The work at Bell Labs that yielded the semiconductor technology that's at the root of everything that we see as valuable today, was being done without the very microchips that were born due to the invention of the transistor. The world's most valuable company - Apple - puts computer chips inside boxes with a picture of a piece of half-eaten fruit on the outside.

So, now, what is the result, today?

Well, a bunch of geeks meet up to discuss how to address the crises that face humanity, using information technology. Then, tellingly, it turns out that it's all fake. It's all utter bullshit. It's all vapourware crap.

The I Sea app epitomises everything about the false promise of the information technology age for me, where complete fucktard "social media marketing" experts and ad-agency douchebags, who couldn't organise a piss up in a brewery, simply concoct some toxic vapourware bullshit that they know will be newsworthy (i.e. clickbait).

Yes, we can all imagine some pretty funky stuff, but it's science fiction not science fact. When all the posturing and hypothesising and dreaming is done, there are relatively few actual engineers out there who can tell you what can and can't be done with technology.

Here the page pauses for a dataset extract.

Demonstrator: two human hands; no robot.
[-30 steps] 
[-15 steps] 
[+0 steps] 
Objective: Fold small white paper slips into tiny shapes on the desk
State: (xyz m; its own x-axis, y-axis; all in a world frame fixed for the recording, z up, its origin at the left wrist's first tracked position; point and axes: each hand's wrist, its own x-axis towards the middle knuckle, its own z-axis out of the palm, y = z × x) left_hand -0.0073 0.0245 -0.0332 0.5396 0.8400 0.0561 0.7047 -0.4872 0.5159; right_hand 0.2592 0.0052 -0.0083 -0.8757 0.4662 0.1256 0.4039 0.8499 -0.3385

At the end of the day, we're talking about computer systems that were created to be some kind of automated abacus. The computers we have today were invented to count beans. The computers we have today are very good if you want to do some kind of compound interest calculation, but they're not going to solve world hunger. We already did that when we invented the tractor, combine harvester, fertiliser and insecticide.

So, if somebody tells you that machine learning, big data, artificial intelligence (AI), gamification and social media are going to solve all the world's problems, you have my permission to shout "BULLSHIT!" in their face really loudly. In fact, I encourage you to do so. We need less ineffectual waste-of-space blaggers in the world.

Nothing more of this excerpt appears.